Il suono magico della linguetta di una lattina di birra ci introduce a Beer, classica traccia thrash con influenze hardcore con sempre un occhio di riguardo ai Tankard. Ascoltando Chemical Death possiamo notare, ancora una volta, una varietà maggiore nelle strutture. Si passa facilmente attraverso tempi medi oscuri e feroci ripartenze. Le fasi più irruenti di solismo chitarristico risentono molto della scuola teutonica. Proseguendo, colpisce molto in ritornello di War (“War for territory, war for our glory”), traccia dal notevole stampo groove che potrebbe rimandare agli Overkill di inizio anni 90. Veramente ottimi gli stop and go di una sulfurea Religoius Explosion, maggiormente focalizzata sull’atmosfera che sulla velocità.

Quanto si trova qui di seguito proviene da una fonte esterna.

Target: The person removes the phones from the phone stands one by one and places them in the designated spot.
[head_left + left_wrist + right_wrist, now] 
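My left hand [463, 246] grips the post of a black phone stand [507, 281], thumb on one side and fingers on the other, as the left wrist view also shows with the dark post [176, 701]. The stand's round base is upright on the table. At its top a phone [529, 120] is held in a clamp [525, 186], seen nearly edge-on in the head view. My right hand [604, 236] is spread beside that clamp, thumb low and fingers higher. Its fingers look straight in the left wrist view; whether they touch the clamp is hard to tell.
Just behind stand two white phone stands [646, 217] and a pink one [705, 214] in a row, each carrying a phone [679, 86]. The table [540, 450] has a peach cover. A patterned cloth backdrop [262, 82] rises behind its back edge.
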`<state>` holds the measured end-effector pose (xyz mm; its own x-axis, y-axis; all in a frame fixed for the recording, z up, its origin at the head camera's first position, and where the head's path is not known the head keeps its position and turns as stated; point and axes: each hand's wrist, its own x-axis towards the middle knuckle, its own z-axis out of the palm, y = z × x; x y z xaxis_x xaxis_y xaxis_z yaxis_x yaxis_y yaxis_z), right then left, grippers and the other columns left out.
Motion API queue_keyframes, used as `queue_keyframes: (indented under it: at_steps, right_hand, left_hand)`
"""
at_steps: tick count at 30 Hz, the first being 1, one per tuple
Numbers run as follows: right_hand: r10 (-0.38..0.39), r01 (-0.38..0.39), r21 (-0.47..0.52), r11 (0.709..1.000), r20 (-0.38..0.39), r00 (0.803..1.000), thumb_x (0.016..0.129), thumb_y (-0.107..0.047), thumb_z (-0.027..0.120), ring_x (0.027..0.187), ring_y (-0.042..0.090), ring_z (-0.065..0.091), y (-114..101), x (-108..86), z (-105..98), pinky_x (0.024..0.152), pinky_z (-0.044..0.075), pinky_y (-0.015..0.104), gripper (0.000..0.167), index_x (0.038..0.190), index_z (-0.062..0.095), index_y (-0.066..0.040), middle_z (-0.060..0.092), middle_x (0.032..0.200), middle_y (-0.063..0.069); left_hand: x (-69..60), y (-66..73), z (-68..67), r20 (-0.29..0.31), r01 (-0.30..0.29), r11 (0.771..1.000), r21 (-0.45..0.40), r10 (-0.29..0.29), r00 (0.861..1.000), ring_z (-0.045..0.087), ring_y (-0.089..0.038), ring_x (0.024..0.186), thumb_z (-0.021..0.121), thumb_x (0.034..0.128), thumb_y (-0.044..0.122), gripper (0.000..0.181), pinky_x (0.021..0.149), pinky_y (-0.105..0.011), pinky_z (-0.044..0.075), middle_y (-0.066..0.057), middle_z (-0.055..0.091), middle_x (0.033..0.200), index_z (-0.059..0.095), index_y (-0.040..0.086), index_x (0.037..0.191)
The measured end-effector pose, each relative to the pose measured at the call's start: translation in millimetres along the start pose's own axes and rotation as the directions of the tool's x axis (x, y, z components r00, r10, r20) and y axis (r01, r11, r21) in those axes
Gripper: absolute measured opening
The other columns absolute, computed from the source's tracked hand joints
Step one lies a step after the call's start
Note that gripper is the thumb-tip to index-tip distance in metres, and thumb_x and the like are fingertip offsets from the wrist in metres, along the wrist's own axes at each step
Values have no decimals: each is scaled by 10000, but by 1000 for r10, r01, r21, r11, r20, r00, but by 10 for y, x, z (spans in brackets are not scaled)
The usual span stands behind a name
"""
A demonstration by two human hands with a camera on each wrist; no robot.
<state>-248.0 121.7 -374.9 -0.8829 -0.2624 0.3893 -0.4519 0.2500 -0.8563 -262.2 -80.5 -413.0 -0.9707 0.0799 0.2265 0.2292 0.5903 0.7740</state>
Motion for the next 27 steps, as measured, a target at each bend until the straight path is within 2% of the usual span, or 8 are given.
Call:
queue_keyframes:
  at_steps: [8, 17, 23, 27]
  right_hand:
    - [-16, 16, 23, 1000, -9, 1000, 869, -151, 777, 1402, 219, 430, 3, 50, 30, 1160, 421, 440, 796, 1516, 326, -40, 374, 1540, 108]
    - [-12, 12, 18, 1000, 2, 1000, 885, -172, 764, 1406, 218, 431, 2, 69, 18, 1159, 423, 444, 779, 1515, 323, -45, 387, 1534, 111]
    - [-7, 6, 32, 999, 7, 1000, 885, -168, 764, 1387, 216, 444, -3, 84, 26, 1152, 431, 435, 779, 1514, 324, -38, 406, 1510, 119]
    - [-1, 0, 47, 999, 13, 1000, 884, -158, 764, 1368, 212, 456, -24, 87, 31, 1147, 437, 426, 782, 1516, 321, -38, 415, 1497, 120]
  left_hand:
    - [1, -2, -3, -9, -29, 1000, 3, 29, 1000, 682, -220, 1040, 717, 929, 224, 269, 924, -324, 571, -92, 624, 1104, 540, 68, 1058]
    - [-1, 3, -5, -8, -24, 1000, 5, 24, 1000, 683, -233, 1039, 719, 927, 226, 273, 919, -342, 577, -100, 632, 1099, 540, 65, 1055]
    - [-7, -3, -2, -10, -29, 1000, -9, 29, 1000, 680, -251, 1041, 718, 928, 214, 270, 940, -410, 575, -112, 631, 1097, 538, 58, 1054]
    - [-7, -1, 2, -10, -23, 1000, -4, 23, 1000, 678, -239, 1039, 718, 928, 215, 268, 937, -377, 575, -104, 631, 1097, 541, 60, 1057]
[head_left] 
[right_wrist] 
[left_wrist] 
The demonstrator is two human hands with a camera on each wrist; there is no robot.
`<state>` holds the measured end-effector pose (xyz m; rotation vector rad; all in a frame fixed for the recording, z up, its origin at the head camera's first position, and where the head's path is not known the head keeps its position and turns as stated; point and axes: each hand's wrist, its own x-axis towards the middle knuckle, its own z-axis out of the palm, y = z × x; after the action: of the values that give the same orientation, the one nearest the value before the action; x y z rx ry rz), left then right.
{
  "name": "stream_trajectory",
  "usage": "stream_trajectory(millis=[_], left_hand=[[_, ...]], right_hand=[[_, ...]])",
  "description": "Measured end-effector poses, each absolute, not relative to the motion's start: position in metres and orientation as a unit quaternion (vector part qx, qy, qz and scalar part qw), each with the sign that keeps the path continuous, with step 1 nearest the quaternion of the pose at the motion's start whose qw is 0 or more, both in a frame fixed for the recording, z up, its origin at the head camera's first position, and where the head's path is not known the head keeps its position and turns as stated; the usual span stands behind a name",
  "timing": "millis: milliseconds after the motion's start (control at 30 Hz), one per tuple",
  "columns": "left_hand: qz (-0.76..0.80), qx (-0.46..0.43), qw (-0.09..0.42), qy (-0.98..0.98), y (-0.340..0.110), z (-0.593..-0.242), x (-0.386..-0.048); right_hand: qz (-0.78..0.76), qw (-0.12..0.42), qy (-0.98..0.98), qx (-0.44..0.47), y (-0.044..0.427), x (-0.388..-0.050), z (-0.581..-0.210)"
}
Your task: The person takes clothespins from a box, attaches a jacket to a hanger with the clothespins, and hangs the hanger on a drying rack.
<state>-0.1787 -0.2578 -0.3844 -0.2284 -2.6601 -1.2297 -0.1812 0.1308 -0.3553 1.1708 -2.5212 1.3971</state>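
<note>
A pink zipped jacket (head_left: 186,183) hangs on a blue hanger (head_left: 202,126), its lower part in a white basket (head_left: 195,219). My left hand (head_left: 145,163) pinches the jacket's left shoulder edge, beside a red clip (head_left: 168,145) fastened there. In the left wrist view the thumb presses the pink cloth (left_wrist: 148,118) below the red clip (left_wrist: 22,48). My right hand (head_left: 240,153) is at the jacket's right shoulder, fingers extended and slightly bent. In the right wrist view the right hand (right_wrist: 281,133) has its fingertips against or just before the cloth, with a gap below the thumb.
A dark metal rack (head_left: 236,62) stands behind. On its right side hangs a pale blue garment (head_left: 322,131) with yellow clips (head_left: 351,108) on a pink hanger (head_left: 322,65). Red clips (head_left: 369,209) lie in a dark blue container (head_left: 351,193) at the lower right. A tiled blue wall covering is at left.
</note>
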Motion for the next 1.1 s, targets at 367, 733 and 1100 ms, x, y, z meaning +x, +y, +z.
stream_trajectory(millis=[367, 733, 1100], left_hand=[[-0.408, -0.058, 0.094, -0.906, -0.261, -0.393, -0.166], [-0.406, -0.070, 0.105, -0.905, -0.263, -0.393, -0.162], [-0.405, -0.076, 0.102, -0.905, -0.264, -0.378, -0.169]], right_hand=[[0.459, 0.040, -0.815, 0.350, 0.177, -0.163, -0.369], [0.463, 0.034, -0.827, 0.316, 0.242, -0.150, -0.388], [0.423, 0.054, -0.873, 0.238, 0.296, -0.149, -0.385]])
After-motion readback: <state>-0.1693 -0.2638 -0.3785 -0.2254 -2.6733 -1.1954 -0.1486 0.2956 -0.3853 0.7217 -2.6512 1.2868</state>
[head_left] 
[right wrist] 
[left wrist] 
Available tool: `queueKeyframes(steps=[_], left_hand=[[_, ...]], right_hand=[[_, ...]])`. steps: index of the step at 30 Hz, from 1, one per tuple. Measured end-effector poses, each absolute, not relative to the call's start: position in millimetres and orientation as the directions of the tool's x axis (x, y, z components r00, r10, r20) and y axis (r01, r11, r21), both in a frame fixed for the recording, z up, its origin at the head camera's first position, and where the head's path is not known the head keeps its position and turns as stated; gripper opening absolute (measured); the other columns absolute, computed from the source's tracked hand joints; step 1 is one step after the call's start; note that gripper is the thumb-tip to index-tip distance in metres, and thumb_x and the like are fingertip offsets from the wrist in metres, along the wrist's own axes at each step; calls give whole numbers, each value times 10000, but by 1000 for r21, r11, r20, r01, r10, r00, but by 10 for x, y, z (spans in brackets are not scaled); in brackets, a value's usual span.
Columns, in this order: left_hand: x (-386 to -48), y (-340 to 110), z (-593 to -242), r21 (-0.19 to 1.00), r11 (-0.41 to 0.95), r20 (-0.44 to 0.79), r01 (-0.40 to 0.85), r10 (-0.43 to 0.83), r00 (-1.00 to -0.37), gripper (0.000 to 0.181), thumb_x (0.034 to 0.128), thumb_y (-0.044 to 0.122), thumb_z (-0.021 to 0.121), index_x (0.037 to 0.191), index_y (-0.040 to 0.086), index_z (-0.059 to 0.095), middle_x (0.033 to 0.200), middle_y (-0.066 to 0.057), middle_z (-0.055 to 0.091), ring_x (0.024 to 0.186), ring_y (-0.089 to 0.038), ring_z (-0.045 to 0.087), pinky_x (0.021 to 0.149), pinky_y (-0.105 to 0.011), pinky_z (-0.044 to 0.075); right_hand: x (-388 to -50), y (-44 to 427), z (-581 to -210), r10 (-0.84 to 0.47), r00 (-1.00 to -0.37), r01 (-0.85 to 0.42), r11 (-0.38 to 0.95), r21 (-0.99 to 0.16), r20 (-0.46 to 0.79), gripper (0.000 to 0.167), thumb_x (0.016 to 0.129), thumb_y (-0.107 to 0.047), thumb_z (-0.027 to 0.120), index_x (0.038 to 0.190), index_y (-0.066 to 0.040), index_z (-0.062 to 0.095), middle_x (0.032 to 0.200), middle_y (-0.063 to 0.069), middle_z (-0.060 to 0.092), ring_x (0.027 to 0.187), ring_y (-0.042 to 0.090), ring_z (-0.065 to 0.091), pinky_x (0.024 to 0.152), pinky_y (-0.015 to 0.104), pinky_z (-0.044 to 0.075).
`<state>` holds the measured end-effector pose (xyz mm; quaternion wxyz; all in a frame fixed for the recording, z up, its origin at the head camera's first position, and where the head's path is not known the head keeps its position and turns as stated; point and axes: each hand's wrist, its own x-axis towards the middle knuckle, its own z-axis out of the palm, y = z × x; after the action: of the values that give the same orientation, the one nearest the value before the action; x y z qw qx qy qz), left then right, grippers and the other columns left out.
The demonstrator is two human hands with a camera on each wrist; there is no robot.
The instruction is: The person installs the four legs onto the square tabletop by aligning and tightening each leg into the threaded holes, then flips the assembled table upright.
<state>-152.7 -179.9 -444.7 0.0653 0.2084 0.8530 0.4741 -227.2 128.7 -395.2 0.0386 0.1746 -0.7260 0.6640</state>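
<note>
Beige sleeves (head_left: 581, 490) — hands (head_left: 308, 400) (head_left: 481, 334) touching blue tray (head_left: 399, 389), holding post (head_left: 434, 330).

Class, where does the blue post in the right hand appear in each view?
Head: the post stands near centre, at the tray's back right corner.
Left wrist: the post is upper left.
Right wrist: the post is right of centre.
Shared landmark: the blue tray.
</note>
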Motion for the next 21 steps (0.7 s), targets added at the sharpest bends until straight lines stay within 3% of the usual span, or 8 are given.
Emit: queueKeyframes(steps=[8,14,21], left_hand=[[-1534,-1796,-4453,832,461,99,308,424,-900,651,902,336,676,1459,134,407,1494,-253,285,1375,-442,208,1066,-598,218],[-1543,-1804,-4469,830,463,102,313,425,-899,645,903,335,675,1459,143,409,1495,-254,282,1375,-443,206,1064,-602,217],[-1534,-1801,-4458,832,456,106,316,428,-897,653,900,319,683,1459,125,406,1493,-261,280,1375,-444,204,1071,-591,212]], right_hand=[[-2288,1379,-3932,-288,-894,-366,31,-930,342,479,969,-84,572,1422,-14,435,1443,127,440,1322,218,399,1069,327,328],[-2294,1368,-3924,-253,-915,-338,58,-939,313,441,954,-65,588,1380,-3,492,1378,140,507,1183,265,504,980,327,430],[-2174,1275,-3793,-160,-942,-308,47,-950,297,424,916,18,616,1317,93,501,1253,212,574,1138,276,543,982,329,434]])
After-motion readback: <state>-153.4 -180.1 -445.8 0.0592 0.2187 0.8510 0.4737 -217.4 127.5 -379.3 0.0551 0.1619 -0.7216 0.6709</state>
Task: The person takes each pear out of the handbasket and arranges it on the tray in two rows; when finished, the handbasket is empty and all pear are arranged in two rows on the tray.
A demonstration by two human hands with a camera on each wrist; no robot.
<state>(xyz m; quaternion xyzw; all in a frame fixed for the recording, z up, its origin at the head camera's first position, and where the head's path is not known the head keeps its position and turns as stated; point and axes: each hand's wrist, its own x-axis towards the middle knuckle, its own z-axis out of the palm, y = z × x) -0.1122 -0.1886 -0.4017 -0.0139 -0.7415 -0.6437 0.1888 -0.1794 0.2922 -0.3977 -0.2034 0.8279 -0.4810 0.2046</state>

L’inquietanteLager posizionata alla fine del disco si distingue per la sua carica distruttiva ma anche per la fase solista melodica e dall’ottimo impatto emotivo.
Tirando le somme dell’ascolto, posso dire di essere stato piacevolmente sorpreso da questi ragazzi. La produzione ruvida ed essenziale del disco dona comunque un tocco vintage al tutto e si fa apprezzare. Un margine di maturazione è inevitabilmente realizzabile , tuttavia gli Inverno picchiano duro e lo fanno con intelligenza; questa è la cosa più importante.